*YOUR TASK*: Output exactly the lines below, starting with the line that has "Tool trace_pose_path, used" and going on through the line that has "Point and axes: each", both included, and no other lines.

※

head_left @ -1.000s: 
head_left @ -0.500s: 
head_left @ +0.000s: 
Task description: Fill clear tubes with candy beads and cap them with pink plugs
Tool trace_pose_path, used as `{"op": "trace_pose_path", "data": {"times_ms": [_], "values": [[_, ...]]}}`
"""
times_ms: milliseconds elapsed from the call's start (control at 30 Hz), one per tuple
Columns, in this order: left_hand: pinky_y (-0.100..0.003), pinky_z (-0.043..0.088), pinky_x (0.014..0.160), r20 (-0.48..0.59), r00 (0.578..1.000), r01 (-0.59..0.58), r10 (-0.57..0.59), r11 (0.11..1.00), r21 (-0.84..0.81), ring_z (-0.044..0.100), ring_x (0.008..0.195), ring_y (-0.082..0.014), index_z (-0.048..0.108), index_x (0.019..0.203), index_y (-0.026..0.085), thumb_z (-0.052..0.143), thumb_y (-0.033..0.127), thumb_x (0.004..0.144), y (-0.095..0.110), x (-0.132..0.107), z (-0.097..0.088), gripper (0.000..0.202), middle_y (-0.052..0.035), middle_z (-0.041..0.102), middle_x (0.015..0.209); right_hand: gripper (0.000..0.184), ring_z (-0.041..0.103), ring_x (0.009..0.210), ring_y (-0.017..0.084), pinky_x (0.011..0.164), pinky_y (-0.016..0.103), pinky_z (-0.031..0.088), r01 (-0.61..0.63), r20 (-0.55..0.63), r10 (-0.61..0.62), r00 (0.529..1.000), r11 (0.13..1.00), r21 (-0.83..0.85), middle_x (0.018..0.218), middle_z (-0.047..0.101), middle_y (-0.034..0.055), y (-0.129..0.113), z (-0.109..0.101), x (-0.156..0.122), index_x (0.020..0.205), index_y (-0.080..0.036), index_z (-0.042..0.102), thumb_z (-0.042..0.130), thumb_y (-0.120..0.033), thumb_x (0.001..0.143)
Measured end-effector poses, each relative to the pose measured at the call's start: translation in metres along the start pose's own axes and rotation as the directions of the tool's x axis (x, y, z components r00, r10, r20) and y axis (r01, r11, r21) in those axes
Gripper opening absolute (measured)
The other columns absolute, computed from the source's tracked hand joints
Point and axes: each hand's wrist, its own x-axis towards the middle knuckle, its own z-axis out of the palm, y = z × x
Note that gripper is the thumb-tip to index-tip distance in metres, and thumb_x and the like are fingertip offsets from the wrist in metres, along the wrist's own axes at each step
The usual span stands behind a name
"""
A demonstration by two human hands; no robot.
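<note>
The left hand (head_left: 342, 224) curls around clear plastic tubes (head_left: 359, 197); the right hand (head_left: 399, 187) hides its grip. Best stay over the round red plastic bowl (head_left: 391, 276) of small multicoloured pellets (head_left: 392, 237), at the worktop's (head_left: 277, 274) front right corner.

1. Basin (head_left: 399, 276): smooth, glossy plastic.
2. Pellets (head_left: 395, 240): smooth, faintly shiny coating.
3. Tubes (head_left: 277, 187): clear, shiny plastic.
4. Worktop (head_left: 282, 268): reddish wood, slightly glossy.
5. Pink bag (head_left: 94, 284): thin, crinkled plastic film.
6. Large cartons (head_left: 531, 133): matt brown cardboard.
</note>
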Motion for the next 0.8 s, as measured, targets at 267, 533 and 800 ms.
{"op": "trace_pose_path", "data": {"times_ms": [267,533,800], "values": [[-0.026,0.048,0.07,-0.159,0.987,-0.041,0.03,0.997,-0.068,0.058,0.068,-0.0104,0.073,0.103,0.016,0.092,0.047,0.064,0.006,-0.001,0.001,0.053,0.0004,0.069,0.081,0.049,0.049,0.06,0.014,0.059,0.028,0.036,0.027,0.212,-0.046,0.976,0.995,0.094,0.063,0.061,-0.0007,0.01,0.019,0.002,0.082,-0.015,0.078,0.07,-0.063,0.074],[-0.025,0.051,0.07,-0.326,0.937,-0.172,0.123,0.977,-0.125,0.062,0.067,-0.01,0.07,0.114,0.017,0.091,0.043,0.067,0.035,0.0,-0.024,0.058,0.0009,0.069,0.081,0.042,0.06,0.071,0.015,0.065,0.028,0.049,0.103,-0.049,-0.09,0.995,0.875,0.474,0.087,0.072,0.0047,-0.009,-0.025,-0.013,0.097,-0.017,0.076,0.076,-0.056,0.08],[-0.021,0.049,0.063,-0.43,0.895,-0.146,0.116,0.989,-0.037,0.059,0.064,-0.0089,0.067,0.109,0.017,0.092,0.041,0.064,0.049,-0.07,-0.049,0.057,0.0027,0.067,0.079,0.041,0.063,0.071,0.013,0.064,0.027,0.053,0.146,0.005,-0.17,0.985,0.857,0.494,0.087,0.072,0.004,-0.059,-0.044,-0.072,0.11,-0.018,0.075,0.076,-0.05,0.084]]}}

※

*WRITTEN ANSWER*:
Tool trace_pose_path, used as `{"op": "trace_pose_path", "data": {"times_ms": [_], "values": [[_, ...]]}}`
"""
times_ms: milliseconds elapsed from the call's start (control at 30 Hz), one per tuple
Columns, in this order: left_hand: pinky_y (-0.100..0.003), pinky_z (-0.043..0.088), pinky_x (0.014..0.160), r20 (-0.48..0.59), r00 (0.578..1.000), r01 (-0.59..0.58), r10 (-0.57..0.59), r11 (0.11..1.00), r21 (-0.84..0.81), ring_z (-0.044..0.100), ring_x (0.008..0.195), ring_y (-0.082..0.014), index_z (-0.048..0.108), index_x (0.019..0.203), index_y (-0.026..0.085), thumb_z (-0.052..0.143), thumb_y (-0.033..0.127), thumb_x (0.004..0.144), y (-0.095..0.110), x (-0.132..0.107), z (-0.097..0.088), gripper (0.000..0.202), middle_y (-0.052..0.035), middle_z (-0.041..0.102), middle_x (0.015..0.209); right_hand: gripper (0.000..0.184), ring_z (-0.041..0.103), ring_x (0.009..0.210), ring_y (-0.017..0.084), pinky_x (0.011..0.164), pinky_y (-0.016..0.103), pinky_z (-0.031..0.088), r01 (-0.61..0.63), r20 (-0.55..0.63), r10 (-0.61..0.62), r00 (0.529..1.000), r11 (0.13..1.00), r21 (-0.83..0.85), middle_x (0.018..0.218), middle_z (-0.047..0.101), middle_y (-0.034..0.055), y (-0.129..0.113), z (-0.109..0.101), x (-0.156..0.122), index_x (0.020..0.205), index_y (-0.080..0.036), index_z (-0.042..0.102), thumb_z (-0.042..0.130), thumb_y (-0.120..0.033), thumb_x (0.001..0.143)
Measured end-effector poses, each relative to the pose measured at the call's start: translation in metres along the start pose's own axes and rotation as the directions of the tool's x axis (x, y, z components r00, r10, r20) and y axis (r01, r11, r21) in those axes
Gripper opening absolute (measured)
The other columns absolute, computed from the source's tracked hand joints
Point and axes: each hand's wrist, its own x-axis towards the middle knuckle, its own z-axis out of the palm, y = z × x

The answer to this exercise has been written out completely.